## [TO DO]
The task calls for the lines below from the line with "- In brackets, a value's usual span" to the line with "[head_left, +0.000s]", both ends included, copied exactly, without any pictures.

<<<<

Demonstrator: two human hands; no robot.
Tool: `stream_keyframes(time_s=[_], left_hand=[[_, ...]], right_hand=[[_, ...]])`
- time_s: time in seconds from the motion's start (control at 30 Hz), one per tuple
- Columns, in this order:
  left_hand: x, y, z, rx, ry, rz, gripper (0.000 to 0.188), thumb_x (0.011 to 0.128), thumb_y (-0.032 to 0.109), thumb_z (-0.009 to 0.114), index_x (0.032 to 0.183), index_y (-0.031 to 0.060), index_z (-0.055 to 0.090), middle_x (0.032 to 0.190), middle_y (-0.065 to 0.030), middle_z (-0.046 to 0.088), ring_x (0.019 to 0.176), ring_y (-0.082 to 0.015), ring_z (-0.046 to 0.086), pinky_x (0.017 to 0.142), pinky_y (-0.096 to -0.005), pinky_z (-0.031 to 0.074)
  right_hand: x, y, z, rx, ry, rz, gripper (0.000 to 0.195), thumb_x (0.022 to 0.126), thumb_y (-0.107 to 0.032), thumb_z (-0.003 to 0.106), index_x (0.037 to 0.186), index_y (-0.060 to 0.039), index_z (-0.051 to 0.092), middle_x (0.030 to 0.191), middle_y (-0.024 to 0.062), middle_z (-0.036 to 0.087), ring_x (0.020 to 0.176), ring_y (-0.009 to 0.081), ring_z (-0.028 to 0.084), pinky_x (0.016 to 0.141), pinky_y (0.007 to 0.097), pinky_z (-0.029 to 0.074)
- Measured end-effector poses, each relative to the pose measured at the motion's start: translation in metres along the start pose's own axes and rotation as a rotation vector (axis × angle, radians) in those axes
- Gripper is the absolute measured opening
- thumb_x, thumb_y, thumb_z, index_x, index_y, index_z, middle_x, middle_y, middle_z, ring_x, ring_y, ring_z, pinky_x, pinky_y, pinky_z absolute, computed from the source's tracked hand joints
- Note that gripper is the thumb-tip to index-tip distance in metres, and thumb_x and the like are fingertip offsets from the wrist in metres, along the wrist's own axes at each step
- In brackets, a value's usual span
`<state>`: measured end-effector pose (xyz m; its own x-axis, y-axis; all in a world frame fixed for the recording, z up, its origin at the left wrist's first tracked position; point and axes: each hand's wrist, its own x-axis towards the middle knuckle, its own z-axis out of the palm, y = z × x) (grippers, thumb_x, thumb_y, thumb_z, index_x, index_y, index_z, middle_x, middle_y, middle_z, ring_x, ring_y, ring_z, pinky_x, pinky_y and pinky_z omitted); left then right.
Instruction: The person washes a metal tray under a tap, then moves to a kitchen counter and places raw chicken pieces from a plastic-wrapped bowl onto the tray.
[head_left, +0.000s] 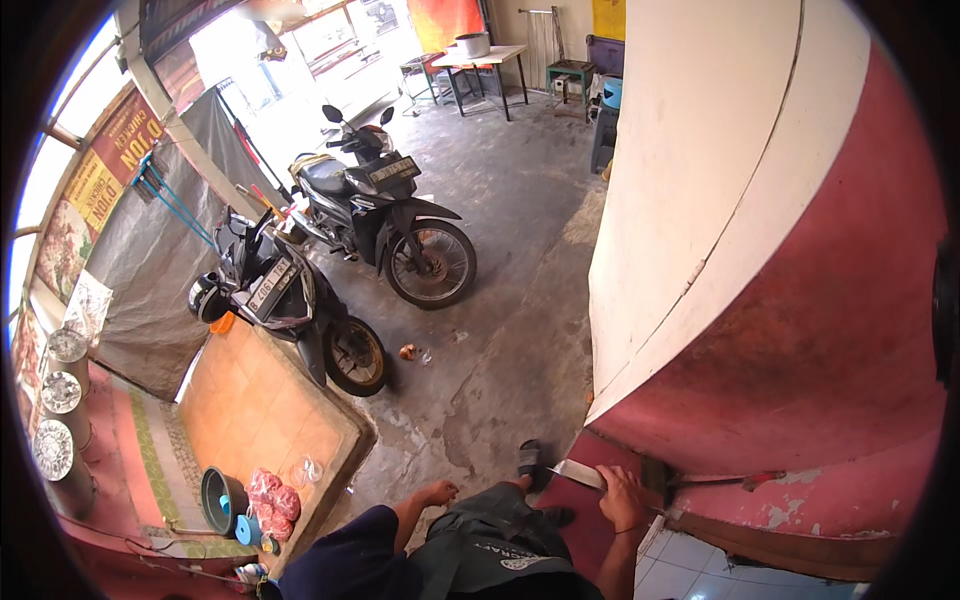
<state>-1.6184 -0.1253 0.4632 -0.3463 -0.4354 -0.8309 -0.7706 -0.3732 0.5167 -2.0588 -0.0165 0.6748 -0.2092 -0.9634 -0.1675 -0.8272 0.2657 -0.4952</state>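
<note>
At the lower right, my right hand (624, 499) grips a flat, pale, blade-like tool (581, 474). Its narrow tip points left; my fingers cover the other end, so its exact kind is unclear. Down by my left side, my left hand (437, 492) hangs with loosely curled fingers and nothing visible in it. A dark apron (495, 536) covers my front. Below the tool, a sandal (529, 456) on my foot stands beside the dark red floor strip (600, 450).
Two motorcycles, one nearer (315, 315) and one farther (375, 195), stand ahead on the concrete floor (517, 195). An orange tiled ledge (255, 390) at left bears a dark basin (217, 506) and pink-red bags (272, 502). The pink wall (787, 360) borders my right. Far back is a table (487, 56).
</note>
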Motion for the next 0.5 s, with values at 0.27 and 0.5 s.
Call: stream_keyframes(time_s=[0.27,0.5], left_hand=[[0.068,-0.008,-0.042,0.022,-0.150,-0.109,0.038,0.089,0.031,0.050,0.116,0.0077,0.061,0.089,-0.0064,0.067,0.061,-0.0170,0.062,0.051,-0.0329,0.050],[0.183,0.079,-0.121,0.264,0.247,0.350,0.035,0.094,0.028,0.045,0.107,0.0009,0.062,0.089,-0.0142,0.067,0.075,-0.0249,0.064,0.068,-0.0406,0.050]], right_hand=[[0.029,-0.050,-0.007,0.311,0.173,0.020,0.057,0.068,0.011,0.049,0.121,-0.0100,0.055,0.110,0.0134,0.057,0.103,0.0358,0.055,0.086,0.0413,0.046],[0.015,-0.088,0.040,0.377,0.412,0.216,0.048,0.070,0.013,0.048,0.114,-0.0041,0.059,0.108,0.0141,0.058,0.103,0.0303,0.058,0.090,0.0364,0.046]])
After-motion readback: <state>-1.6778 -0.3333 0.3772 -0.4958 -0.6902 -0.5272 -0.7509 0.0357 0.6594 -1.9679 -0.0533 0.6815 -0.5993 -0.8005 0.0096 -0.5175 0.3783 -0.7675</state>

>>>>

## [COMPLETED EXERCISE]
- In brackets, a value's usual span
`<state>`: measured end-effector pose (xyz m; its own x-axis, y-axis; all in a world frame fixed for the recording, z up, its origin at the left wrist's first tracked position; point and axes: each hand's wrist, its own x-axis towards the middle knuckle, its own z-axis out of the palm, y = z × x) (grippers, thumb_x, thumb_y, thumb_z, index_x, index_y, index_z, middle_x, middle_y, middle_z, ring_x, ring_y, ring_z, pinky_x, pinky_y and pinky_z omitted); left then right.
Instruction: The person washes a metal tray under a tap, then moves to a kitchen counter and places raw chicken pieces from a plastic-wrapped bowl onto the tray.
[head_left, +0.000s] 

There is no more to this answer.